Für viele Berliner ist es – wie für mich – trotz allem Sehnsuchtsort. Die Uckermark wird oft als die Hamptons von Berlin bezeichnet. Ziel Nummer eins – das Hipsterdorf Gerswalde. Die Regisseurin Lola Randl ist nicht ganz unschuldig daran. Als wir unserer Familie, die genau dort aufgewachsen ist, sagen, wir machen einen Ausflug nach Gerswalde, sehen sie uns nur verständnislos an: was wollt ihr denn da? Sie wissen nichts von trendigen Cafés, von „Glut und Späne“ und Japanerinnen.
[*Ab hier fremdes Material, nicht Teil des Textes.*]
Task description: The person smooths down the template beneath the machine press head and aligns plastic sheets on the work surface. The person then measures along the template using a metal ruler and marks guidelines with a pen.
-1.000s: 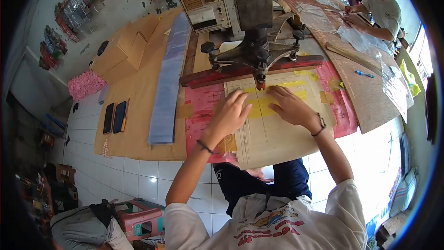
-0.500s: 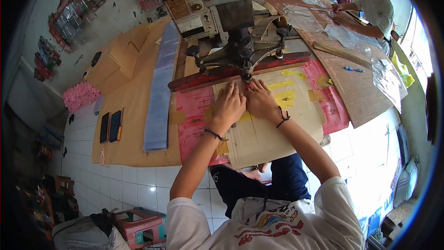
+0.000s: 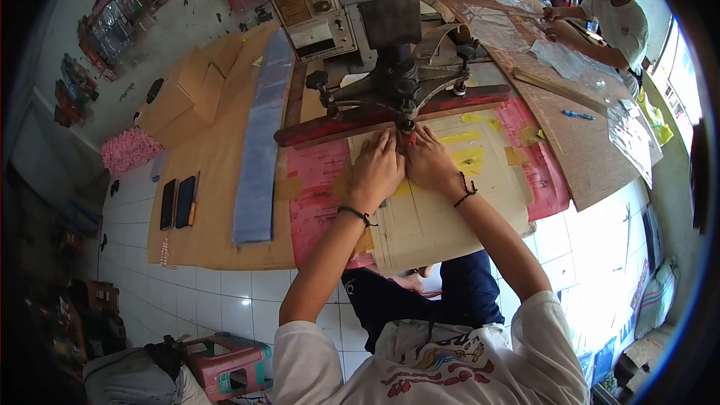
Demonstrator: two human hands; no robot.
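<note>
My left hand (image 3: 379, 170) lies flat on a tan board (image 3: 457, 229), fingers stretched toward the machine. My right hand (image 3: 433, 164) rests flat beside it, thumbs close together. Both hands hold nothing and press on the board just in front of a long red bar (image 3: 315, 132). That bar hangs under a black metal bracket (image 3: 406, 90) of a press-like machine. Yellow tape (image 3: 469, 159) crosses the board. Under the board, a red sheet (image 3: 319, 180) sticks out left and right. My fingertips sit close to the bar's middle.
A control box (image 3: 313, 21) stands behind the bar. To the left lie a stack of bluish plastic strips (image 3: 257, 157), two phones (image 3: 168, 204) and a cardboard box (image 3: 184, 97). At the right are a wooden strip (image 3: 559, 88), a blue pen (image 3: 579, 115) and a co-worker (image 3: 619, 26) handling clear plastic.
The view has shifted slightly. Both hands stay flat on the board and appear a little further right, with the left fingers closer to the bar's middle.
</note>
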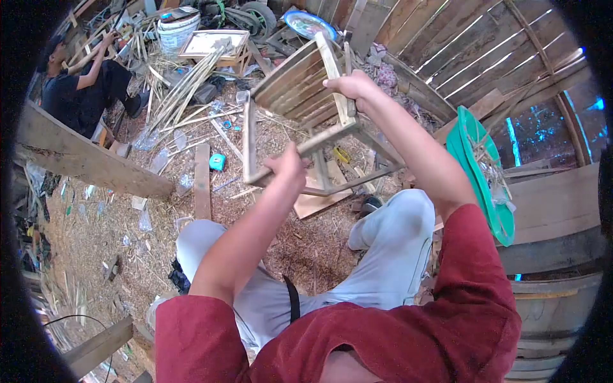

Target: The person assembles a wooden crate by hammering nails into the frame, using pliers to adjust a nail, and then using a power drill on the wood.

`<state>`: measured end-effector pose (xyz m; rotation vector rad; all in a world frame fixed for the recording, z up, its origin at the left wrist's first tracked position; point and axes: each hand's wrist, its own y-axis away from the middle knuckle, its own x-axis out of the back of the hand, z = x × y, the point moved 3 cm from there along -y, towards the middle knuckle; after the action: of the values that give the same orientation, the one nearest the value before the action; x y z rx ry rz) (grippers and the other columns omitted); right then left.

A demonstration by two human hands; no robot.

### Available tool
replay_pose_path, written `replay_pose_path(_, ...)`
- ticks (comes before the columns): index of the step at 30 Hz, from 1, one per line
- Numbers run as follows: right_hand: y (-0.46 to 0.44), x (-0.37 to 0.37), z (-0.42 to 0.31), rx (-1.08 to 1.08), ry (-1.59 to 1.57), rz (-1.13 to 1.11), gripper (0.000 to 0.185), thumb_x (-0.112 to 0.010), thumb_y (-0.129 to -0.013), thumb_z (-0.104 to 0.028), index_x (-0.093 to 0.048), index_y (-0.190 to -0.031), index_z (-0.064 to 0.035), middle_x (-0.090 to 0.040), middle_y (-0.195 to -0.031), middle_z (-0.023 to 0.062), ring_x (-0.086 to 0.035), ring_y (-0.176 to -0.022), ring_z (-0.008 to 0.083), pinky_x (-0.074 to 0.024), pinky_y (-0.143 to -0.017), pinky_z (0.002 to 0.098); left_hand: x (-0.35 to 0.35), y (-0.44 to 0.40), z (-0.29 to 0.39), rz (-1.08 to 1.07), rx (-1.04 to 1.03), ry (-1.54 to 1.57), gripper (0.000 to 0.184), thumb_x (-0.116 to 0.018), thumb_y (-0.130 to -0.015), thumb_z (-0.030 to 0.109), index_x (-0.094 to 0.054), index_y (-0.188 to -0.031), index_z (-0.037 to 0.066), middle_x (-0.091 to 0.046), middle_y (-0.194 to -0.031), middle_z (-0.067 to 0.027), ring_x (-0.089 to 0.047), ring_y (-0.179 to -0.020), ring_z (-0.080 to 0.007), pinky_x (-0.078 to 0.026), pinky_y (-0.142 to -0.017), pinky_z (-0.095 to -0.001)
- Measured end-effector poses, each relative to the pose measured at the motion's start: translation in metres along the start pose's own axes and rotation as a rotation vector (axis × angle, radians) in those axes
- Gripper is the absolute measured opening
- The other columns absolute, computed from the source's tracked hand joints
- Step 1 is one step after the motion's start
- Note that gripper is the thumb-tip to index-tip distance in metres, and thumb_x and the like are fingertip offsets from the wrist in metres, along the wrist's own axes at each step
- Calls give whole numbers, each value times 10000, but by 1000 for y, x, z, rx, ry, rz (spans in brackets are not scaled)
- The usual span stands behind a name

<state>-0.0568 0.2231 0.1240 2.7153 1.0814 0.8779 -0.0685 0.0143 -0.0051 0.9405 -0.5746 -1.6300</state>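
Observation:
Both my hands grip a small slatted wooden chair (pixel 295 87), lifted and tilted above the shavings-covered ground in front of my knees. My left hand (pixel 287 167) is closed around a lower rail on its near side. Higher up and to the right, my right hand (pixel 352 88) wraps around an upright bar near a corner joint. Under the chair lie a flat light-coloured board (pixel 319 203) and a yellow-handled tool (pixel 341 154), partly covered by the chair's bars.
A teal tape measure (pixel 217 162) lies beside a narrow plank (pixel 202 182). Thin wood strips (pixel 191 96) are piled ahead. A thick beam (pixel 89 156) juts in from the left, near a seated person (pixel 76 89). A green plastic object (pixel 476 172) stands at right; a white bucket (pixel 179 37) is behind.

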Motion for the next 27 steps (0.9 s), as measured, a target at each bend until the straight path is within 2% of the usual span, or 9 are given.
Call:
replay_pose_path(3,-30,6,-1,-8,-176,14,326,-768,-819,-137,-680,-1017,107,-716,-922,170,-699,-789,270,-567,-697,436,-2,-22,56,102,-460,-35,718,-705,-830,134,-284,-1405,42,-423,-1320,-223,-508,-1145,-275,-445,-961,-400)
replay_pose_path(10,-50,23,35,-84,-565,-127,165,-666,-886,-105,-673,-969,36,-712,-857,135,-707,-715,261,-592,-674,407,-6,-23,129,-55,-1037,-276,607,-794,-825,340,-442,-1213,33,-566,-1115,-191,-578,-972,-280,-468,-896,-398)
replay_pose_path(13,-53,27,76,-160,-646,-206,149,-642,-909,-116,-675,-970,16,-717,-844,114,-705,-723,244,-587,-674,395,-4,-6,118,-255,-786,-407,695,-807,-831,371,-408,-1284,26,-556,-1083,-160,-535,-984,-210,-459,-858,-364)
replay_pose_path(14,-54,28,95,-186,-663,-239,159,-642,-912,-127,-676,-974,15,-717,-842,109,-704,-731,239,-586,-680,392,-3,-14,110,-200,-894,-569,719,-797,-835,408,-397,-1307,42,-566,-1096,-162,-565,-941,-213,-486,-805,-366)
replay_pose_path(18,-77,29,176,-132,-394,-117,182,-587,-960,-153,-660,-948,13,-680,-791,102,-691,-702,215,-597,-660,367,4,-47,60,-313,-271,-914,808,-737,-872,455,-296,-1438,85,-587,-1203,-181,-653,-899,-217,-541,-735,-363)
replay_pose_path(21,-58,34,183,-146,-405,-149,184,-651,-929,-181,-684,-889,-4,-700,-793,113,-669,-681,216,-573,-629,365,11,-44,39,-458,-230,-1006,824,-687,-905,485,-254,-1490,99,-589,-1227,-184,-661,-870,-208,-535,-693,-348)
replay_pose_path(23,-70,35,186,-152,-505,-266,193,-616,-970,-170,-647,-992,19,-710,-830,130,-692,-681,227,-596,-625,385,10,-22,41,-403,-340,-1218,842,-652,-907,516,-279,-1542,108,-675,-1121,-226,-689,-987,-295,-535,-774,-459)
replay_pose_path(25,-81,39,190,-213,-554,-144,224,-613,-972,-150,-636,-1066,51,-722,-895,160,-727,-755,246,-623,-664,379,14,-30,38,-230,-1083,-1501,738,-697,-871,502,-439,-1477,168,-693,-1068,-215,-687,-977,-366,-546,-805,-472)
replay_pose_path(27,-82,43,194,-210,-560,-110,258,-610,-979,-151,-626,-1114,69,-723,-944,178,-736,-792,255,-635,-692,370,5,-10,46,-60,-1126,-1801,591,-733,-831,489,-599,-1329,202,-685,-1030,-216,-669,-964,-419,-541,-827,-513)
Mit unserem Auto fallen wir unter den vielen Berliner Kennzeichen gar nicht auf. Wir gehen erst mal in Richtung Schloss und Wasserburg. Das Schloss gehörte der Familie von Arnim, ein Adelsgeschlecht, das die Uckermark seit dem 13. Jahrhundert besiedelte. Dutzende Schlösser, Gutshöfe und Ländereien gehörten der Familie. Einige von ihnen sind in den letzten Jahrzehnten zurückgekehrt und haben sich hier eine Existenz aufgebaut.

Gerswalde Schloss
Schloss Gerswalde

1724 wurde in Gerswalde das Herrenhaus errichtet, das ab 1832 zum Schloss umgebaut wurde. Um 1900 wurde es von Felix von Arnim zu seiner heutigen Form umgestaltet. Heute ist es ein Jugendzentrum. Das Schloss galt als Vorburg der mittelalterlichen Wasserburg wenige Meter entfernt. Hier gibt es ein kleines Heimatmuseum.

Gerswalde Wasserburg
Wasserburg Gerswalde
Familie Von Arnim Gerswalde
Gräber der Familie von Arnim

In den recht gut erhaltenen Ruinen finden im Sommer Kulturveranstaltungen und mittelalterliche Feste statt. Nach einem kurzen Rundgang durch den Burghof spazieren wir in Richtung Kirche, die das ganze Dorf überragt.

Gerswalde Kirche
Kirche Gerswalde

Während die Gerswalder Feuerwehr auf dem Kirchenvorplatz das Osterfeuer entzündet, kehren wir ins Löwen.haus ein, Café, Galerie und Projektraum zugleich. Das Café ist der Vorläufer zum berühmten Lokal „Zum Löwen“ der vier Japanerinnen im Palmenhaus auf dem Gelände der alten Schlossgärtnerei, das die Berliner Regisseurin Lola Randl vor einigen Jahren erworben und mit dem Kulturgarten eine kleine Landidylle für die Berliner geschaffen hat.

Löwenhaus Lola Randl
Löwenhaus Gerswalde
Café und Galerie Lola Randl
Café, Galerie und Projektraum

Hier sind wir die einzigen Gäste und können bei Lupinenkaffee und Zimtschnecke den Blick in den Garten genießen und über das Geheimnis des Gerswalder Erfolges philosophieren.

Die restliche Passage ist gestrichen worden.